What is expected.
The expected answer is a single number, namely how many lines in the data below hold the word "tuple".

++++ Records for this exercise ++++

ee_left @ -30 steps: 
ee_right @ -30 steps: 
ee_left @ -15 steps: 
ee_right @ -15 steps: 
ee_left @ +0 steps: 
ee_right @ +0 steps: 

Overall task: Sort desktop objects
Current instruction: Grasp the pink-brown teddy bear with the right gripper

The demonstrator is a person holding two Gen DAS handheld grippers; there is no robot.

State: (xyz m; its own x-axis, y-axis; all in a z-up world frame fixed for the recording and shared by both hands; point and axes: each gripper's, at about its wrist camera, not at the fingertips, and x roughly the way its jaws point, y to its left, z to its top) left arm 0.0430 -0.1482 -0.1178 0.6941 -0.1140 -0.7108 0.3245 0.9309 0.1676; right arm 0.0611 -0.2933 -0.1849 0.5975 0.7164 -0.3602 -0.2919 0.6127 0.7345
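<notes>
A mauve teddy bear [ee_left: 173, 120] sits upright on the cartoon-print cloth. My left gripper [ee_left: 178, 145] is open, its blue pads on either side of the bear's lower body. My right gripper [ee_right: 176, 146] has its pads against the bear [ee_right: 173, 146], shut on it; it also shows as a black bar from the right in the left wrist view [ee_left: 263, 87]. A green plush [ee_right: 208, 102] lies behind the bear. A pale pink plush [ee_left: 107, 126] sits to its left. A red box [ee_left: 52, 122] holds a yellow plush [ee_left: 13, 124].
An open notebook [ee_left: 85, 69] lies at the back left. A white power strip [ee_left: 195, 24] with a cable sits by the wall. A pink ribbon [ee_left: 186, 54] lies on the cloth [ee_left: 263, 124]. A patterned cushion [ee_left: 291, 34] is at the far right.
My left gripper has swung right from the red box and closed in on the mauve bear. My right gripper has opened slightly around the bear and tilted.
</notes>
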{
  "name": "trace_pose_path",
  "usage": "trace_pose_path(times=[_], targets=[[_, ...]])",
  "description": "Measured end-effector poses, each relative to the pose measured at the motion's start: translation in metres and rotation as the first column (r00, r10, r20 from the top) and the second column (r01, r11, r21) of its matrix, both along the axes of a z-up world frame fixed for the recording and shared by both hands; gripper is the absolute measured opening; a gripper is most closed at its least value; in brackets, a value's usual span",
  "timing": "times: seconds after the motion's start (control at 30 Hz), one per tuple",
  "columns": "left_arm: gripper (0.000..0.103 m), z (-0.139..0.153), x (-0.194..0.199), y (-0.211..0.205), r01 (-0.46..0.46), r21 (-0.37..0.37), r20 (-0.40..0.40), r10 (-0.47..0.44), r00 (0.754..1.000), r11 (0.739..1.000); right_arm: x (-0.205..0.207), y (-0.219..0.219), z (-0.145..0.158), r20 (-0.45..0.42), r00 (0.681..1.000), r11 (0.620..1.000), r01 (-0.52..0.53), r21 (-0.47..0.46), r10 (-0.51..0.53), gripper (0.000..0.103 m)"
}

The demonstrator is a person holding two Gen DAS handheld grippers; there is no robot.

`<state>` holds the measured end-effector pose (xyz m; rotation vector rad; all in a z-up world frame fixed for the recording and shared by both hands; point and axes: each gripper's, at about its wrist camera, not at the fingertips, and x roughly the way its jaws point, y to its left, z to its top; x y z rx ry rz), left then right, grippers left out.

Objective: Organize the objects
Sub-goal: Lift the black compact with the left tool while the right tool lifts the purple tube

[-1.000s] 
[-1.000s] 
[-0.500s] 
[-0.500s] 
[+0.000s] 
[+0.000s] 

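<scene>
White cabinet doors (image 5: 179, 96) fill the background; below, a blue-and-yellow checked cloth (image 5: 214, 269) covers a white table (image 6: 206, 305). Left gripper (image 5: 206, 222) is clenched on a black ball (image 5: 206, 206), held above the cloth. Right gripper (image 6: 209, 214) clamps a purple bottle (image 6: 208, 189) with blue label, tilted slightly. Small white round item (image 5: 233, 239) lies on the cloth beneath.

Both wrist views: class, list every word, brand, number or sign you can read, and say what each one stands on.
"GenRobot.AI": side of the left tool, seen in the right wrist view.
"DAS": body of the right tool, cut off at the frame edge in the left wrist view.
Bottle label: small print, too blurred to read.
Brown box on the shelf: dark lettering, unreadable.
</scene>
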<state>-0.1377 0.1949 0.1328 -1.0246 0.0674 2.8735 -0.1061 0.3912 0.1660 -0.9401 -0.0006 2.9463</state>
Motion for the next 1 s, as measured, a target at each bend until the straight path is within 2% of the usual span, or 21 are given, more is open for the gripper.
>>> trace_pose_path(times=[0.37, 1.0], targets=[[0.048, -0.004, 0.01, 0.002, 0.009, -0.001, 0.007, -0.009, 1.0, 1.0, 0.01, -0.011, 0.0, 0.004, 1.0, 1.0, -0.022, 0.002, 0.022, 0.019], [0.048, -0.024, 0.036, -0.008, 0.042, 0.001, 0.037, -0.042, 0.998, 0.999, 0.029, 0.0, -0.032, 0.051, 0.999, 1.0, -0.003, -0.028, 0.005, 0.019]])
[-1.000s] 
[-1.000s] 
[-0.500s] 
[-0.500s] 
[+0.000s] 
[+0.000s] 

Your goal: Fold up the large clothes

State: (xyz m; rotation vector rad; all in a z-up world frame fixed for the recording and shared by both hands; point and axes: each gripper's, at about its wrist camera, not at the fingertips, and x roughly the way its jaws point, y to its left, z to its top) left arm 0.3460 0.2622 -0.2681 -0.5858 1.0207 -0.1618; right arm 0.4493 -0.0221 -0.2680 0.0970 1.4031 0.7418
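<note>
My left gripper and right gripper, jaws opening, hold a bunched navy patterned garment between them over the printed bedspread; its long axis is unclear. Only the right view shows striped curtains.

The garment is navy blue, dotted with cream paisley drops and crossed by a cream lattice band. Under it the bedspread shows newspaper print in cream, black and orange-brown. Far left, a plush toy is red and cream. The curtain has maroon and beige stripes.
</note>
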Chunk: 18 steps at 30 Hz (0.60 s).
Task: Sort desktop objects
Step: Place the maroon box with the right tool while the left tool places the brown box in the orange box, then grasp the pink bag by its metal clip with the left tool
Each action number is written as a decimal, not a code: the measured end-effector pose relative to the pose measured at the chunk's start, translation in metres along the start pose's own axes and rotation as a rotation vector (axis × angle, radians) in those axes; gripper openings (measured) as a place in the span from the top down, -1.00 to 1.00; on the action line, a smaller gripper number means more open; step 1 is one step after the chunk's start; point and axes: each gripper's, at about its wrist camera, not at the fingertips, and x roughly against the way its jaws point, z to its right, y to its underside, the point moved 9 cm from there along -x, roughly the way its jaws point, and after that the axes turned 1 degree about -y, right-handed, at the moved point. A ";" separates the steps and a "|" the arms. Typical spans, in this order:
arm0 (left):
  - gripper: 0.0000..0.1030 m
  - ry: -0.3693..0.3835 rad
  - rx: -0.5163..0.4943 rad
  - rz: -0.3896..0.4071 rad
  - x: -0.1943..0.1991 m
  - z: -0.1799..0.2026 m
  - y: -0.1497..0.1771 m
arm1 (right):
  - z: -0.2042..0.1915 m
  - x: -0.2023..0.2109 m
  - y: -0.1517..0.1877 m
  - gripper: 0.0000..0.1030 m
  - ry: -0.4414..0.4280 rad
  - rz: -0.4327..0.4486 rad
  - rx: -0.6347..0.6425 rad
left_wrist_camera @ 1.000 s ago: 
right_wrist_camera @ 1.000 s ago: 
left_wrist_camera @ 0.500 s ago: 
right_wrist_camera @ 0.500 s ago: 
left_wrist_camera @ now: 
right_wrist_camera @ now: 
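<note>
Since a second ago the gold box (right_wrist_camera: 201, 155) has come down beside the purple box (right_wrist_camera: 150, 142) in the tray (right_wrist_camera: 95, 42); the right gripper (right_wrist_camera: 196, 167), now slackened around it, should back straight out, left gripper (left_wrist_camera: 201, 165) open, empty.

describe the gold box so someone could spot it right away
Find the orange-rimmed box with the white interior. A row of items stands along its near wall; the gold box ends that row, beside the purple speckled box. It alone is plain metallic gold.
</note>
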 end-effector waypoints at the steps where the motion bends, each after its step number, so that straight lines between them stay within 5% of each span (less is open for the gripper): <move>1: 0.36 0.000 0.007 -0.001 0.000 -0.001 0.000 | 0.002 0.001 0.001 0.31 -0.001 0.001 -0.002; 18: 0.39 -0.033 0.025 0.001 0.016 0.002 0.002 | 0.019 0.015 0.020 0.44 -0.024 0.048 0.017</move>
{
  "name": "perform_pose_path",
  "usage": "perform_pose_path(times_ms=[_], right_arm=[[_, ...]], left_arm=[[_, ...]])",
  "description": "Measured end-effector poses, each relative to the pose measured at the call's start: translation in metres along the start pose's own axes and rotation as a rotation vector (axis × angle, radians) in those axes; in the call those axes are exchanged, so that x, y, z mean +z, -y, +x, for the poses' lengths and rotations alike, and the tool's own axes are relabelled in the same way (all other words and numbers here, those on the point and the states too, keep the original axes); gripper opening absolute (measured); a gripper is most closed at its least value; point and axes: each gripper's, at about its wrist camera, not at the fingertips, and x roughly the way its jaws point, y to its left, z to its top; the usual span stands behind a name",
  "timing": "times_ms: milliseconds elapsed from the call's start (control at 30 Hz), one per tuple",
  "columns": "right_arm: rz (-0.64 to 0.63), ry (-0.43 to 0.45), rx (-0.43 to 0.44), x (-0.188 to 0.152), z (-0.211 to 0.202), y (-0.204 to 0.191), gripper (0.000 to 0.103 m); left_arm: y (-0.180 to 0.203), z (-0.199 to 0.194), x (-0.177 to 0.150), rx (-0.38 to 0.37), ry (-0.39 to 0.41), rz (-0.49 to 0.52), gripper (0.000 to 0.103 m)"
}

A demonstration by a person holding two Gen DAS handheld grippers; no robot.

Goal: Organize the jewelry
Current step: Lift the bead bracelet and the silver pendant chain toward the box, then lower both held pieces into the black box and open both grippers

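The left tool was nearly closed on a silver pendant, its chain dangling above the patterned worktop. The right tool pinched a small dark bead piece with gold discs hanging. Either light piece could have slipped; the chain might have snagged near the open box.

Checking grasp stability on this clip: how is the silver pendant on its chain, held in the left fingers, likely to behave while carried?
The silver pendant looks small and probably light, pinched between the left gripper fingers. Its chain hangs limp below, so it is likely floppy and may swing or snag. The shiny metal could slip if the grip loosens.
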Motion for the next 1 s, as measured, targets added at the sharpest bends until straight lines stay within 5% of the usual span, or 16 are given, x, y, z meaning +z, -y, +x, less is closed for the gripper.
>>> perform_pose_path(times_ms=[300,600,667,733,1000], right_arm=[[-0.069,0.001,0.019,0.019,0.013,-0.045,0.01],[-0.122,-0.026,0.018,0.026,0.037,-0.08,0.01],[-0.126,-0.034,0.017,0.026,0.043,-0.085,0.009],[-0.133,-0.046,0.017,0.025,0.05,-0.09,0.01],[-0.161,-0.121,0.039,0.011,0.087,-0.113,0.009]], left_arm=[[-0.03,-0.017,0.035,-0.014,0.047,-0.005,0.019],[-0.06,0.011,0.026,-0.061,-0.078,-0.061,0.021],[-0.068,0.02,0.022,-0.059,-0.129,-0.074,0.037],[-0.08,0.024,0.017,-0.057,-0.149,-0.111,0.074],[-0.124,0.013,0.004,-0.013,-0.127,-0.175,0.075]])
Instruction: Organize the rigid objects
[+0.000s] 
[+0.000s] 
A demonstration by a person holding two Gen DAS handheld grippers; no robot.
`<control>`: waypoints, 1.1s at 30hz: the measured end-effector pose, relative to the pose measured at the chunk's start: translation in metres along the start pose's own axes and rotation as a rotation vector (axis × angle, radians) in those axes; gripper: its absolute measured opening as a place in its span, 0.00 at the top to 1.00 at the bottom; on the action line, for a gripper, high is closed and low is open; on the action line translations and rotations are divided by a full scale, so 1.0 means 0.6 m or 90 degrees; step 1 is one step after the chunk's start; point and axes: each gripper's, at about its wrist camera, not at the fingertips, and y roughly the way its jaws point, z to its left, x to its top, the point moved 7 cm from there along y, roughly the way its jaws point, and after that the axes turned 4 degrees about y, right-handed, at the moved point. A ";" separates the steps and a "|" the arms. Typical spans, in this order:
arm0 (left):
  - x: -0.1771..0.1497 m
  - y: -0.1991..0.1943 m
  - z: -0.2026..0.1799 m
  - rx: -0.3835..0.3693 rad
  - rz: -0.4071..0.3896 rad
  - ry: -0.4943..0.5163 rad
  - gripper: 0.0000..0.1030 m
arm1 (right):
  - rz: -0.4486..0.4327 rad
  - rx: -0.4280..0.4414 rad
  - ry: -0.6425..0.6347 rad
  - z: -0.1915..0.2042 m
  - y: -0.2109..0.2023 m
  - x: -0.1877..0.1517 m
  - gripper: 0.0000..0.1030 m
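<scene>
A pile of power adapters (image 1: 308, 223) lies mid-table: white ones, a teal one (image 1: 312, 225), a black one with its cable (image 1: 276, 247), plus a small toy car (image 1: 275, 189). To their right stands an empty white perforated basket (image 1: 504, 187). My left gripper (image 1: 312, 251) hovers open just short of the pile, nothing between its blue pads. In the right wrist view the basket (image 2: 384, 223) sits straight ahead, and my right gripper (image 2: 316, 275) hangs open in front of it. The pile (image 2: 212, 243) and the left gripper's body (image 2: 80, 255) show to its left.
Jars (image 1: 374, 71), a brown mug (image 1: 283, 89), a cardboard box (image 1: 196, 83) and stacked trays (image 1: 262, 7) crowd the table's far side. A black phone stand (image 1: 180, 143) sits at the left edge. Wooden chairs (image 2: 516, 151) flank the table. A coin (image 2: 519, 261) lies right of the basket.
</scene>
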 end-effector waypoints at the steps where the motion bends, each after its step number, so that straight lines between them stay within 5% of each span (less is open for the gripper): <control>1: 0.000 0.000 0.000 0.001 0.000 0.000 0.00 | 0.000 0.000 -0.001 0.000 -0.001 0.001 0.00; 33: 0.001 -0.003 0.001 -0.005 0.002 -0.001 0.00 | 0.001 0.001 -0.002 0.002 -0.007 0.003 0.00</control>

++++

Problem solution.
2